■ Task: Nothing but the pictures should be left out when the entries below are duplicated.

::::::::

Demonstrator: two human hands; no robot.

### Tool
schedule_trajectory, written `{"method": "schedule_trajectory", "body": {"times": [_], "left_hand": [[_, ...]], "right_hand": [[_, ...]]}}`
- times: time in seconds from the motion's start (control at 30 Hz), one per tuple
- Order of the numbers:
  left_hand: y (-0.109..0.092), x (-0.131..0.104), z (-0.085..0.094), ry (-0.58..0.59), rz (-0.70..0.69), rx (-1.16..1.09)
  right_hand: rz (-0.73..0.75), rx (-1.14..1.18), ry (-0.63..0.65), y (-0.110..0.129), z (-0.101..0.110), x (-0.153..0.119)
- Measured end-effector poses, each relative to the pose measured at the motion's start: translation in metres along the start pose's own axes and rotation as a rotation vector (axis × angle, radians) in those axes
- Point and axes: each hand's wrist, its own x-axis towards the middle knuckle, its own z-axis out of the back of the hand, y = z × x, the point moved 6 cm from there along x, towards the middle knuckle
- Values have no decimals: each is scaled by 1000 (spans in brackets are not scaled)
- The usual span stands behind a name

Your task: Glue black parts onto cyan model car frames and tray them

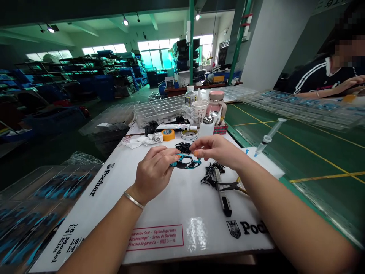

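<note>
My left hand (155, 171) is closed on the left end of a blue-and-black plastic model part (189, 163) with openings in it, held above the white board. Close to the part's right end, my right hand (213, 150) has thumb and forefinger drawn together; whatever may be between them is too small to make out. Behind the part lies a pile of small black pieces (184, 147). A second cluster of black pieces (209, 177) is below my right hand. Beside it are a utility knife (223, 194) and pliers (229, 186), partly hidden by my right forearm.
At the back stand a white dispenser bottle (207, 127), a pink-lidded jar (216, 101), an orange tape roll (168, 134) and a clear divided tray (159, 110). A syringe (269, 137) stands at right. Trays of blue parts (54, 190) lie left. A co-worker (327, 76) sits across.
</note>
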Motion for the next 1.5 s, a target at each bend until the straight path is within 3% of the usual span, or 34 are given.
{"method": "schedule_trajectory", "body": {"times": [0.1, 0.2, 0.3, 0.4, 0.63, 0.93, 1.2, 1.5], "left_hand": [[20, -5, -3, -7, 225, -115], [51, -17, -12, 11, 606, -307], [72, -29, -19, 22, 881, -425], [77, -33, -24, 29, 996, -539], [66, -34, -34, 118, 1089, -763], [65, -37, -40, 119, 1164, -912], [62, -38, -39, 166, 1224, -911], [65, -41, -38, 169, 1239, -921]], "right_hand": [[-82, -317, -75, -18, 19, 3], [-162, -628, -80, -38, 29, 5], [-216, -692, -13, -56, 26, 6], [-258, -744, 42, -67, 21, 6], [-283, -817, 51, -65, 18, 8], [-161, -644, -154, -32, 28, 6], [-147, -142, -115, -26, 18, 6], [-44, -192, -18, -26, -1, 10]]}}
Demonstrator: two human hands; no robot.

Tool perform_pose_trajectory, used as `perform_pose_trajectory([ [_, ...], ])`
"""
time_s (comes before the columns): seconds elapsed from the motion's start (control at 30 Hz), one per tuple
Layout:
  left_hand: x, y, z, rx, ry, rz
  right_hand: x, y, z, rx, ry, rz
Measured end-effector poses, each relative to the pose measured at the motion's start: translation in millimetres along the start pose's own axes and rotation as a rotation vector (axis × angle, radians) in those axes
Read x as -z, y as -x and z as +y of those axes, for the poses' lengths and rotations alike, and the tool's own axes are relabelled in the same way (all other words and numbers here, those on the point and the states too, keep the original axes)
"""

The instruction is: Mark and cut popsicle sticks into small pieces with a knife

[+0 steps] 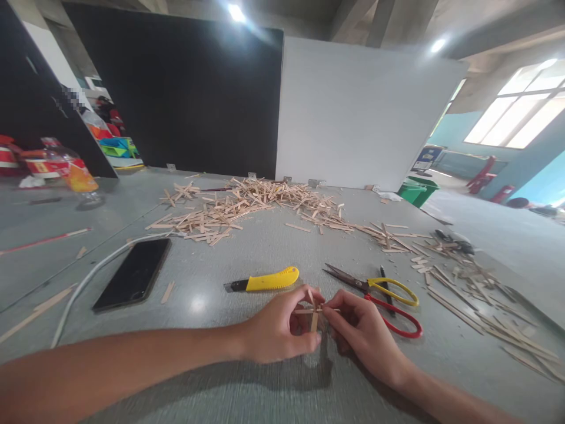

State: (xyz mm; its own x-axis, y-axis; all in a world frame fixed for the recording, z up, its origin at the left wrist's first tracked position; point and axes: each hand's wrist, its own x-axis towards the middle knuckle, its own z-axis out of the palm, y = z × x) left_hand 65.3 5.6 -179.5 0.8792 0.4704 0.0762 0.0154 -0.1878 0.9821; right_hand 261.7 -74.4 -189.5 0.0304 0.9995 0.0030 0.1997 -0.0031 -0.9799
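Between my two hands is a small cross-shaped piece of wooden sticks, raised a little above the table. My left hand grips it from the left, the thumb at its lower end and the fingers at its upper side. My right hand pinches its right-hand stick between thumb and finger. Just beyond my hands lies a yellow utility knife, its blade end pointing left. Scissors with one yellow and one red handle rest to the right, close to my right hand, over a dark pen.
A long heap of wooden sticks spreads across the table's back. More strips lie at the right. At the left are a black phone, a white cable and a bottle. Black and white panels stand behind.
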Motion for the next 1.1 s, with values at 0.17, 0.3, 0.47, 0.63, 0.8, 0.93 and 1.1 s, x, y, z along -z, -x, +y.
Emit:
perform_pose_trajectory([
  [0.17,0.0,0.1,0.6,0.015,0.04,0.008,0.5,0.8,0.3,-0.012,-0.028,0.008],
  [0.3,-1.5,-0.5,-0.5,0.003,0.163,0.0,0.9,-1.0,-1.2,-0.03,-0.068,0.034],
  [0.47,-2.2,-1.0,0.4,0.006,0.112,0.017,1.6,-3.4,-1.4,-0.001,-0.077,0.058],
  [0.63,-4.1,0.7,-1.1,-0.004,0.077,0.068,1.9,-3.3,1.2,0.011,-0.101,0.052],
  [0.8,-6.8,4.5,-3.2,-0.01,-0.098,0.281,1.7,-3.1,-0.8,-0.001,-0.086,0.047],
  [0.93,-7.9,7.5,-1.1,-0.031,-0.331,0.322,1.6,-2.9,-2.2,0.0,-0.099,0.024],
  [1.1,-9.4,7.6,1.1,-0.051,-0.378,0.362,2.1,-0.8,-2.6,0.026,-0.121,0.022],
])
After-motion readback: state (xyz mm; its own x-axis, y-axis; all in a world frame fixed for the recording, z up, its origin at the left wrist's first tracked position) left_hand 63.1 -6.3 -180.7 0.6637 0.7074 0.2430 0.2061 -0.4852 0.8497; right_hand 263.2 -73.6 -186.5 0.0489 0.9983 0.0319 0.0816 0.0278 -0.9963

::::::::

■ Answer box:
Demonstrator: two human hands; no robot.

### Tool
schedule_trajectory, written `{"method": "schedule_trajectory", "body": {"times": [_], "left_hand": [[_, ...]], "right_hand": [[_, ...]]}}`
- times: time in seconds from the motion's start (control at 30 Hz), one per tuple
- Order of the numbers:
  left_hand: y (-0.109..0.092), x (-0.131..0.104), z (-0.085..0.094), ry (-0.58..0.59), rz (-0.70..0.69), rx (-1.16..1.09)
  right_hand: rz (-0.73..0.75), rx (-1.14..1.18), ry (-0.63..0.65), y (-0.110..0.129), z (-0.101..0.110), x (-0.153..0.119)
- Measured end-effector poses, each relative to the pose measured at the motion's start: translation in metres along the start pose's own axes and rotation as a rotation vector (axis × angle, radians) in those axes
- Point and axes: each hand's wrist, its own x-axis towards the middle knuckle, its own z-axis out of the back of the hand, y = z × x, the point moved 6 cm from there along x, towards the middle knuckle
- Values have no decimals: each is scaled by 1000 (spans in brackets are not scaled)
- The usual span stands behind a name

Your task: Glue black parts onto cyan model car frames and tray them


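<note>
My left hand (155, 171) is closed on the left end of a blue-and-black plastic model part (189, 163) with openings in it, held above the white board. Close to the part's right end, my right hand (213, 150) has thumb and forefinger drawn together; whatever may be between them is too small to make out. Behind the part lies a pile of small black pieces (184, 147). A second cluster of black pieces (209, 177) is below my right hand. Beside it are a utility knife (223, 194) and pliers (229, 186), partly hidden by my right forearm.
At the back stand a white dispenser bottle (207, 127), a pink-lidded jar (216, 101), an orange tape roll (168, 134) and a clear divided tray (159, 110). A syringe (269, 137) stands at right. Trays of blue parts (54, 190) lie left. A co-worker (327, 76) sits across.
</note>
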Motion for the next 1.5 s, a target at each bend until the straight path is within 3% of the usual span, or 34 are given.
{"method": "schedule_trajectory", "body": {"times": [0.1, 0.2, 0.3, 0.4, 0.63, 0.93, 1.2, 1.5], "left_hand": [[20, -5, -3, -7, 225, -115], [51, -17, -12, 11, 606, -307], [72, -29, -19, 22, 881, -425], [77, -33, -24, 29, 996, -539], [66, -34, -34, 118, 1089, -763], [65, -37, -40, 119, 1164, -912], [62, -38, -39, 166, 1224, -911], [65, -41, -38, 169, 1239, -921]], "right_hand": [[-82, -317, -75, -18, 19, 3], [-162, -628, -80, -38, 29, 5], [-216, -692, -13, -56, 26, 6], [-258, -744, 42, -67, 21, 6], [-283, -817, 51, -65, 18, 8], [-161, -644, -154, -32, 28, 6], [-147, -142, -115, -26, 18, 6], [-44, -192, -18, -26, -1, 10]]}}
Demonstrator: two human hands; no robot.

Tool perform_pose_trajectory, used as `perform_pose_trajectory([ [_, ...], ])`
"""
time_s (comes before the columns): seconds elapsed from the motion's start (control at 30 Hz), one per tuple
Layout:
  left_hand: x, y, z, rx, ry, rz
  right_hand: x, y, z, rx, ry, rz
Measured end-effector poses, each relative to the pose measured at the motion's start: translation in millimetres along the start pose's own axes and rotation as a rotation vector (axis × angle, radians) in those axes
Read x as -z, y as -x and z as +y of those axes, for the poses' lengths and rotations alike, and the tool's own axes are relabelled in the same way (all other words and numbers here, those on the point and the states too, keep the original axes)
"""

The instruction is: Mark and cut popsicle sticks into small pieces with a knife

[+0 steps] 

State: (xyz mm; its own x-axis, y-axis; all in a world frame fixed for the recording, z up, its origin at the left wrist's first tracked position; point and axes: each hand's wrist, its own x-axis towards the middle knuckle, its own z-axis out of the palm, y = z × x) left_hand 65.3 5.6 -179.5 0.8792 0.4704 0.0762 0.0154 -0.1878 0.9821; right_hand 261.7 -74.4 -189.5 0.0304 0.9995 0.0030 0.1997 -0.0031 -0.9799
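Between my two hands is a small cross-shaped piece of wooden sticks, raised a little above the table. My left hand grips it from the left, the thumb at its lower end and the fingers at its upper side. My right hand pinches its right-hand stick between thumb and finger. Just beyond my hands lies a yellow utility knife, its blade end pointing left. Scissors with one yellow and one red handle rest to the right, close to my right hand, over a dark pen.
A long heap of wooden sticks spreads across the table's back. More strips lie at the right. At the left are a black phone, a white cable and a bottle. Black and white panels stand behind.
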Motion for the next 1.1 s, with values at 0.17, 0.3, 0.47, 0.63, 0.8, 0.93 and 1.1 s, x, y, z along -z, -x, +y.
Emit:
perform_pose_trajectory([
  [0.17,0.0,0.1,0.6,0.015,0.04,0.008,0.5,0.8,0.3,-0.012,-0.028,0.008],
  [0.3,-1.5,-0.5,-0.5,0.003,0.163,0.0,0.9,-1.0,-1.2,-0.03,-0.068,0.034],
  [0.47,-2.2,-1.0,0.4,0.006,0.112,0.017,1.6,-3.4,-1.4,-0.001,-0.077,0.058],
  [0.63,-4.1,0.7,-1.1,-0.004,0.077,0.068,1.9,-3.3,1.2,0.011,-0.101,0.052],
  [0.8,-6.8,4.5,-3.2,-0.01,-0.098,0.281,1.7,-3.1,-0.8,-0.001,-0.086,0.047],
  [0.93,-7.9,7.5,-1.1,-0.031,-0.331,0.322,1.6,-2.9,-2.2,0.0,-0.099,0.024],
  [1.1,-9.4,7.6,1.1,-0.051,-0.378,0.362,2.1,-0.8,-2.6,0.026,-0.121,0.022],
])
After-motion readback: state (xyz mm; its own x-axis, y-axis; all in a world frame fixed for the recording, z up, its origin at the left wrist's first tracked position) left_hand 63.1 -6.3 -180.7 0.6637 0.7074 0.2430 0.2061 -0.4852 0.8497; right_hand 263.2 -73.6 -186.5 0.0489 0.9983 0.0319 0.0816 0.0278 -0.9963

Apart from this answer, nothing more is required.